CTools:MilepostFramework

From cTuning.org

NEWS: Since 2015, we moved all related developments, benchmarks, data sets and tools to our new Collective Knowledge Framework!

Navigation: cTuning.org > CTools

During 2009, MILEPOST framework has been fully integrated with cTuning infrastructure and has been discontinued!

NOTES:

Reference publications about cTuning.org long-term vision: GCC Summit'09, ACM TACO'10 journal and IJPP'11 journal.

cTuning Google discussions list

Old page:

Download MILEPOST GCC 4.4.0

Google Summer of Code'09 MILEPOST GCC extensions and plugins (XML representation of the compilation flow, fine-grain optimizations and instrumentation, polyhedral transformations, run-time adaptation)
- Development page for fine-grain tuning from GSOC'09
  - documentation
- Development page for function cloning from GSOC'09
  - documentation

The development of the MILEPOST GCC and MILEPOST Framework has been coordinated by Dr. Grigori Fursin (UNIDAPT group, INRIA, France) within EU FP6 MILEPOST project (2006-2009). MILEPOST consortium includes INRIA, IBM Haifa, University of Edinburgh, ARC International Ltd. and CAPS Entreprise. Don't hesitate to contact Grigori if you have any questions or comments about MILEPOST framework or cTuning initiative.

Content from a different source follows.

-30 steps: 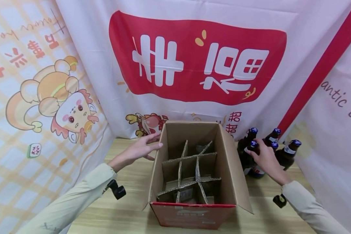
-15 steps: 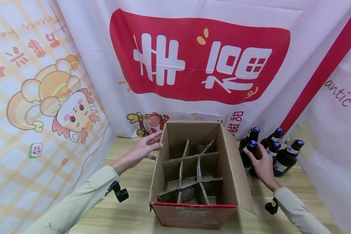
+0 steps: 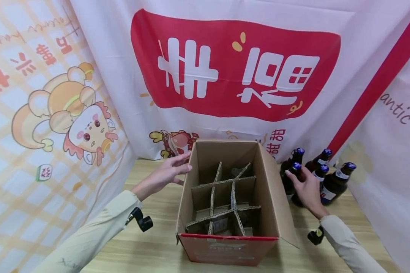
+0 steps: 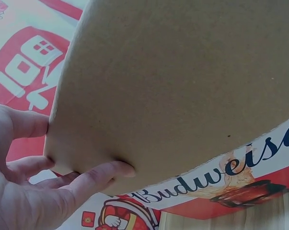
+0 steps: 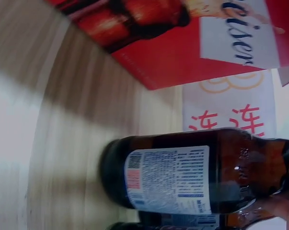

MILEPOST infrastructure helps MILEPOST GCC substitute default optimization heuristic (optimization levels such as -O1,-O2,-O3,-Os etc) of GCC with the optimization prediction plugins that are continuously trained on multiple benchmarks with automatic correlation of so-called static program features (some general aspects of a program structure) or dynamic program features (hardware counters capturing run-time program/dataset behavior) with good combinations of optimizations.

MILEPOST GCC is the first machine learning enabled open-source self-tuning research compiler that can adapt to any architecture using iterative feedback-directed compilation, machine learning and collective optimization. It combines the strength of the production quality GCC that supports more than 30 families of architectures and can compile real, large applications including Linux, and the flexibility of the Interactive Compilation Interface that transforms GCC into a research compiler. It is currently based on predictive modeling using program and machine-specific features, execution time, hardware counters and off-line training. MILEPOST GCC includes static program feature extractor developed by IBM Haifa. MILEPOST/cTuning technology is orthogonal to GCC and can be used in any future adaptive self-tuning compiler using common Interactive Compilation Interface.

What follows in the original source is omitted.